The US and others refused to recognise the victory of the Hamas movement in the Palestinian elections. While imperialist powers condemn the irregularities in Iran’s elections, they ignore the blatant ballot-rigging by Hosni Mubarak in Egypt – a key US ally in the region.

The double standards and blatant hypocrisy are not lost on the people of the Middle East.

Many dictators find themselves transformed overnight from “pariah” to “friend.”

Muammar Gaddaffi’s regime was “welcomed back” into the international community after the Libyan dictator cut a deal with imperialism over oil and gas concessions. He was greeted like a long-lost brother on his recent state visit to Italy.

The US had few qualms in supporting Saddam Hussein during the Iran-Iraq war of 1980-8.

Meanwhile brutal regimes such as Saudi Arabia are rarely challenged by their Western allies.

It is not surprising that many see imperialism’s hand in the popular revolt that has erupted in Iran.

In 1953 the nationalist leader Mohammad Mosadeq was overthrown in a coup organised by the US with the help of the British. He was ousted after he attempted to nationalise Iran’s oil resources.

Refused

US allies fear Iran and its growing influence. Saudi Arabia has been arming itself over the past 30 years to deal with the “Iranian threat”.

The US hates Iran not because it had a revolution but because it refused make peace with imperialism.

For the US, Iran can become key to keeping in check a number of resistance movements in the region, including Hizbollah, Hamas and Iraq’s Mehdi Army.

Many countries in the region have had similar momentous revolutions to Iran’s. Egypt’s revolution, and its humiliation of France, Britain and Israel in 1956, remains one of the highpoints in Arab history.

The US wants to tame Iran, just like Egypt was. But who can do it? The US could rely on Israel to crush the Egyptian and Syria armies in 1967. But Israel’s attempt to do the same to Hizbollah in 2006 was a dismal failure.
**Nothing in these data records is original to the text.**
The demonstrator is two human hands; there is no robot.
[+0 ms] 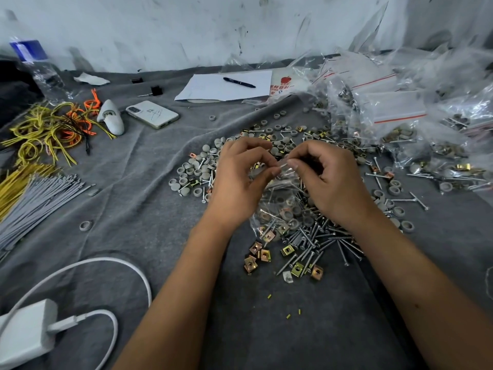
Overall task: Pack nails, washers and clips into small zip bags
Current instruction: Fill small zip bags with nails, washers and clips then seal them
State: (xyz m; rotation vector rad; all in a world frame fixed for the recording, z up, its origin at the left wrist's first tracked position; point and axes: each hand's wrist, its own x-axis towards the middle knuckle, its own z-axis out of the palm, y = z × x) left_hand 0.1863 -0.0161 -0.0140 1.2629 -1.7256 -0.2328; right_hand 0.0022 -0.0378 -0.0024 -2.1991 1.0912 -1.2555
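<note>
While packing is only partly done:
Packed bags (400, 113): heaped far right, finished.
Loose pile (314, 236): nails, washers, clips left on the cloth.
Zip bag (277, 206): filled, hanging above the pile.
Left hand (237, 180), right hand (328, 177): both pinching its mouth, apparently sealing.

You have two hands, left hand (234, 180) and right hand (328, 180), one held zip bag (277, 206), one phone (152, 114), one pen (239, 82), one charger (25, 332), one bottle (40, 68).
</note>
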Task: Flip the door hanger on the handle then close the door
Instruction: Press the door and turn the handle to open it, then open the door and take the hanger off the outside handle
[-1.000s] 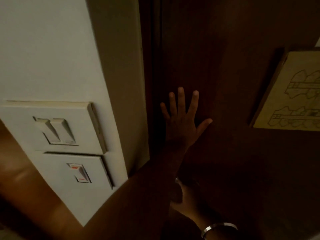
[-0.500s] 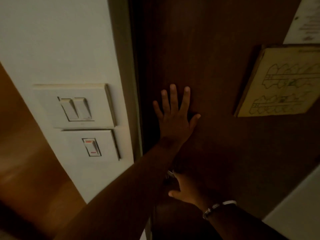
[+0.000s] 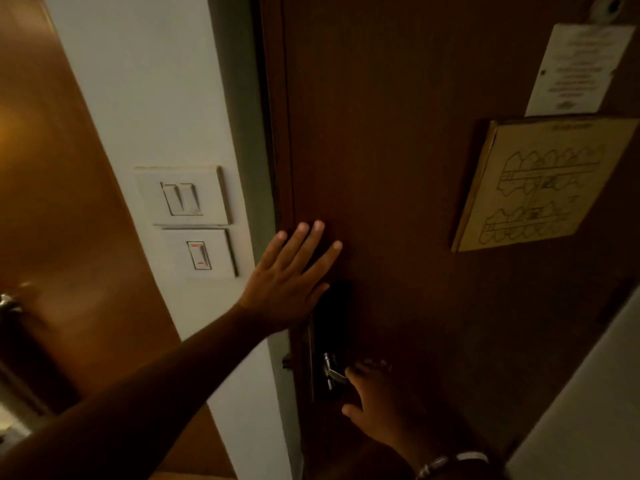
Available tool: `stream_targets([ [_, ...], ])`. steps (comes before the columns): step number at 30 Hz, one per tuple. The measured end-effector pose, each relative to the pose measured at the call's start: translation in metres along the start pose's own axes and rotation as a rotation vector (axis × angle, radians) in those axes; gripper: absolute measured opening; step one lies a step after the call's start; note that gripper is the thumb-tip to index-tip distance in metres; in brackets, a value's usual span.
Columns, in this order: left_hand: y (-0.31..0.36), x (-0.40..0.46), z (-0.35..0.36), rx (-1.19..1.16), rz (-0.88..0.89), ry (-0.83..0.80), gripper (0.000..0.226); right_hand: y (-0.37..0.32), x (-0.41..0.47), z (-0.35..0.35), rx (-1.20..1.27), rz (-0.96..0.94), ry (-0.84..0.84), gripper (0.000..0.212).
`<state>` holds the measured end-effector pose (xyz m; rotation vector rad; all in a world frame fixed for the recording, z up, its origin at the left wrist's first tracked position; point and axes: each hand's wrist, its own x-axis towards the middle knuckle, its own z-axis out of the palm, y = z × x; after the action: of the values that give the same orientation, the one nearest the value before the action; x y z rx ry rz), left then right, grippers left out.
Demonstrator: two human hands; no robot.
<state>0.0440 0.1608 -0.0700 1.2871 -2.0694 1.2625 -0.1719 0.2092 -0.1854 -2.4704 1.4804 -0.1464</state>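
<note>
The door (image 3: 398, 150) is sitting dark and brown against its frame (image 3: 242, 133), and no gap is showing along the edge where the two are meeting. The door hanger is not showing anywhere from here, so I cannot tell where it is hanging. Low on the door a black lock plate (image 3: 332, 327) is running down the edge, and the metal handle (image 3: 332, 372) is sticking out of it, catching a little light.

The right hand (image 3: 377, 400) is reaching up from below with a bracelet (image 3: 450, 462) on its wrist, its fingers curling over the handle's outer end; how firmly that grip is closing I cannot tell, because the fingertips are blurring into the dark wood. The left hand (image 3: 287, 282) is lying open and flat, fingers spread, with nothing in its grip, its palm pressing at the door's edge just above the lock plate and its arm stretching in from the lower left.

Further right on the door a framed floor plan (image 3: 543, 181) is hanging, and above it a white printed notice (image 3: 581, 67), its lettering too blurred to read. Left of the frame, on the pale wall (image 3: 138, 81), a double switch (image 3: 183, 197) is sitting directly above a single switch (image 3: 199, 255) with small red marks
</note>
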Motion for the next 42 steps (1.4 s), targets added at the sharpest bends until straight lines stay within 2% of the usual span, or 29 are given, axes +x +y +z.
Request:
stream_targets([
  [3, -0.004, -0.023, -0.023, -0.027, 0.039, 0.068, 0.069, -0.006, -0.035, -0.013, 0.041, -0.004, 0.136, 0.053],
  [8, -0.007, -0.041, -0.053, -0.177, -0.008, 0.104, 0.074, -0.031, -0.092, -0.041, 0.137, -0.038, 0.363, 0.064],
  [12, 0.001, -0.039, -0.061, -0.366, 0.162, 0.214, 0.073, -0.058, -0.127, -0.055, 0.169, -0.012, 0.429, 0.073],
  [20, 0.044, -0.029, -0.073, -0.664, 0.356, 0.464, 0.068, -0.098, -0.172, -0.056, 0.075, 0.315, 0.606, 0.075],
  [25, 0.074, -0.02, -0.084, -0.895, 0.477, 0.544, 0.068, -0.117, -0.202, -0.043, 0.026, 0.504, 0.656, 0.071],
  [29, 0.106, -0.019, -0.109, -1.006, 0.542, 0.551, 0.063, -0.142, -0.231, -0.04, -0.024, 0.594, 0.757, 0.064],
  [32, 0.126, -0.018, -0.131, -0.997, 0.557, 0.575, 0.057, -0.152, -0.249, -0.048, -0.027, 0.603, 0.82, 0.064],
  [36, 0.151, -0.016, -0.158, -0.982, 0.575, 0.608, 0.066, -0.155, -0.276, -0.062, -0.048, 0.601, 0.866, 0.065],
  [42, 0.168, -0.017, -0.159, -0.956, 0.53, 0.426, 0.076, -0.153, -0.323, -0.057, -0.041, 0.619, 0.916, 0.067],
])
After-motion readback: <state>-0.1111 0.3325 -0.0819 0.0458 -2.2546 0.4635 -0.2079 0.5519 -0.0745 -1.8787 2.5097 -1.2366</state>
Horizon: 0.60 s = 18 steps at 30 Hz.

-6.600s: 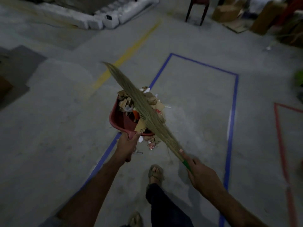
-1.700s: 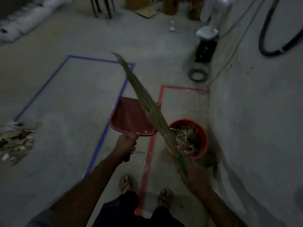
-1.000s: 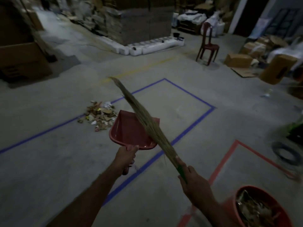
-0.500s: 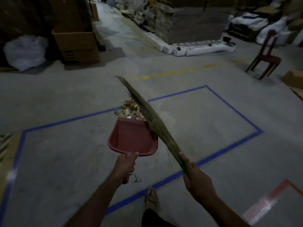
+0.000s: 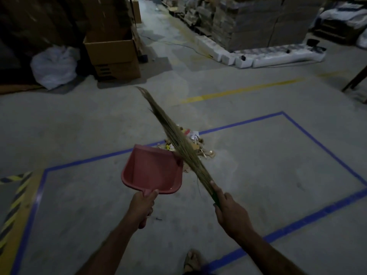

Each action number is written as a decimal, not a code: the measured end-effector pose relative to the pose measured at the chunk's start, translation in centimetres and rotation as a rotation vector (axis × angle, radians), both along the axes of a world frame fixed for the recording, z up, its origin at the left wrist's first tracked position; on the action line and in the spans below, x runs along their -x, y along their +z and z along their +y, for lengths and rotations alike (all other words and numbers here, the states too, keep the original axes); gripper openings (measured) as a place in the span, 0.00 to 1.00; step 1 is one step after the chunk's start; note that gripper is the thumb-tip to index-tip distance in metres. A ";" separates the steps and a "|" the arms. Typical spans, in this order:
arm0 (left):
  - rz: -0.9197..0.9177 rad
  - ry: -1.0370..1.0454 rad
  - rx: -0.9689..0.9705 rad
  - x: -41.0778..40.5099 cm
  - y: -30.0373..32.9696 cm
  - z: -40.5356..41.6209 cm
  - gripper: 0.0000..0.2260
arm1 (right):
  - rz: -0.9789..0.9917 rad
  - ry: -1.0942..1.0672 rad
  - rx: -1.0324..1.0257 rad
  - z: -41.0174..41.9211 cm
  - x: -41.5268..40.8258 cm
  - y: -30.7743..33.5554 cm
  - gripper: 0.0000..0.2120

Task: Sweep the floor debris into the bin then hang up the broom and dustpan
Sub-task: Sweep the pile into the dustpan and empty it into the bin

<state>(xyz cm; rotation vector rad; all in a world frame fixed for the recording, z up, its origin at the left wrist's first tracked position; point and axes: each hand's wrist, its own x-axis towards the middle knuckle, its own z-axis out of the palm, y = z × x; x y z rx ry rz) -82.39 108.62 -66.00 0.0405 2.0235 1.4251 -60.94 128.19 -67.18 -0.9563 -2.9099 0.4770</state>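
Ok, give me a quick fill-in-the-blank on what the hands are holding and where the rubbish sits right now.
1. The left hand grips the handle of the red ____.
2. The right hand holds the broom by its ____ handle end.
3. The dustpan carries ____ debris at this moment.
4. The debris pile lies on the floor beside a ____ tape line.

Missing words: dustpan; green; no; blue
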 end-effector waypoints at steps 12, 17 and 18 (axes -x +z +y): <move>-0.020 0.024 0.110 23.7 -6.2 10.0 0.12 | -0.225 -0.040 0.183 11.7 19.2 -5.7 0.32; -0.064 -0.095 0.170 35.0 -13.3 14.7 0.14 | -0.346 -0.107 0.279 16.5 28.7 -12.0 0.29; -0.086 -0.118 0.192 37.0 -14.9 15.4 0.15 | -0.366 -0.118 0.300 17.3 30.5 -13.6 0.29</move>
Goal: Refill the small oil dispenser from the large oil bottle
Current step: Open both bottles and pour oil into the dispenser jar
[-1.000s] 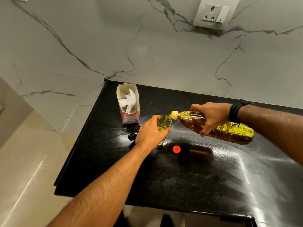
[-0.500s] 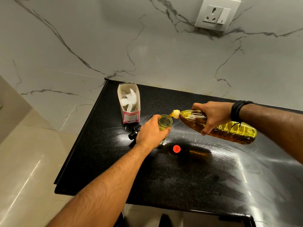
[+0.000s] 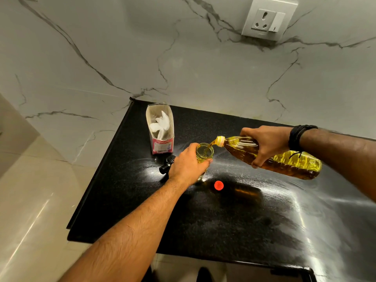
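Note:
The small glass oil dispenser stands upright on the black counter, its mouth open. My left hand wraps around its body. My right hand grips the large plastic oil bottle near its neck and holds it tilted almost level. Its yellow mouth hangs just over the dispenser's rim, and a thin stream of amber oil runs into the dispenser. The dispenser's black top lies on the counter behind my left hand. The bottle's red cap lies on the counter in front of the dispenser.
An opened pink and white carton of tissues stands at the back left of the counter. A marble wall with a socket rises behind. The counter's left edge drops to a tiled floor.
The large bottle has shifted slightly and stays tilted over the dispenser; the oil keeps flowing. My left hand has not moved on the dispenser.

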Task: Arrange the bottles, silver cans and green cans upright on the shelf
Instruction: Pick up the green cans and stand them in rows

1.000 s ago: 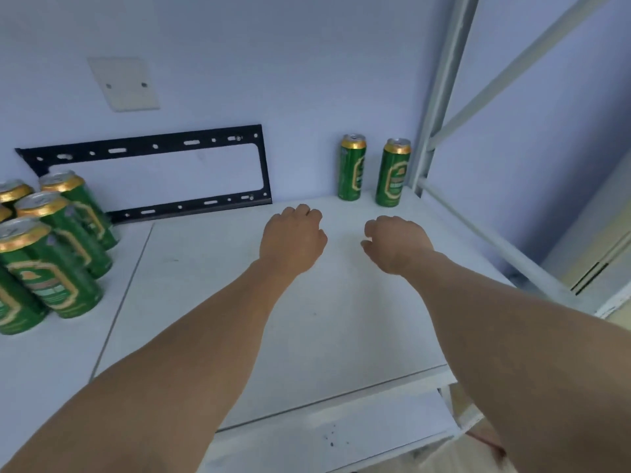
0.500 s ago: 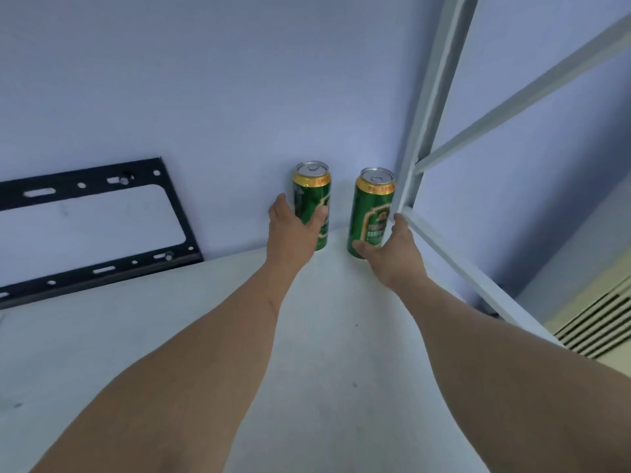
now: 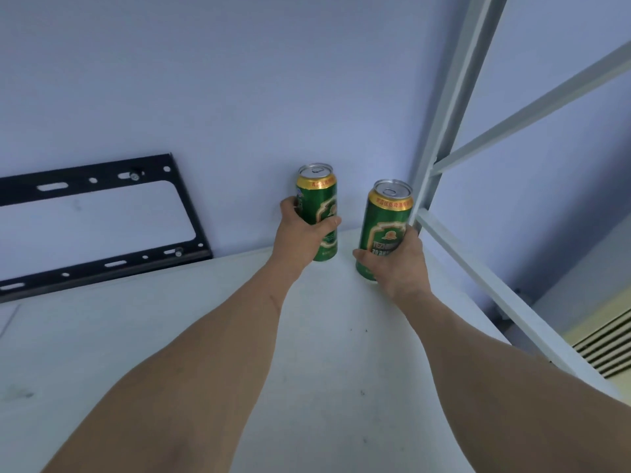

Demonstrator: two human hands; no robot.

For imperialism, the stakes are high. The 2003 invasion of Iraq left the US deeply compromised. It needed Iran’s help to end the uprisings by Shia Muslims, and it still needs Iranian goodwill to complete its strategy of reducing the number of troops it has to keep in Iraq.

The US and other Nato powers are also desperate for Iran’s co-operation in Afghanistan.

The occupation there has been shaken by a tenacious insurgency, and it desperately needs a safe route for supplies that does not involve a compromise with Russia or an increasingly unstable Pakistan.

Headstrong

The price that the US and Nato would pay is considered by some, such as Israel, to be too high. But Barack Obama’s administration is prepared to “talk” to any faction inside Iran.

Within Iran there is also a move to open up to the West. Mir Hussein Mousavi and Hashemi Rafsanjani want to reach an agreement with the US. These factions consider president Mahmoud Ahmadinejad to be too crude and headstrong.

But all the factions are committed to developing the nuclear programme. So Obama has been hedging his bets. He knows that he will have to negotiate with whoever comes out on top.

Sections of the US sniff a chance to humiliate the Islamic regime and hope that new compliant leader will emerge. They would like a “colour revolution”, that the US helped implement in Ukraine, Lebanon and other countries.

These revolts are the easiest way for countries to become “US friendly”.

But many in the US understand that the reformists are committed to Iran’s national interests.

It was during the term of Iran’s reformist president Mohammad Khatami that Hizbollah grew in strength, and in 2000 finally drove the Israelis from south Lebanon. Khatami is extremely popular among Lebanon’s Shia Muslims for his role in supporting the resistance.

The US like to paint Ahmadinejad as an “extremist”. But it refused to talk to Khatami when he proposed a dialogue, or to Rafsanjani before him.

Western powers are filled with deep uncertainty over the events in Iran. Their biggest fear is that this form of revolt will spread.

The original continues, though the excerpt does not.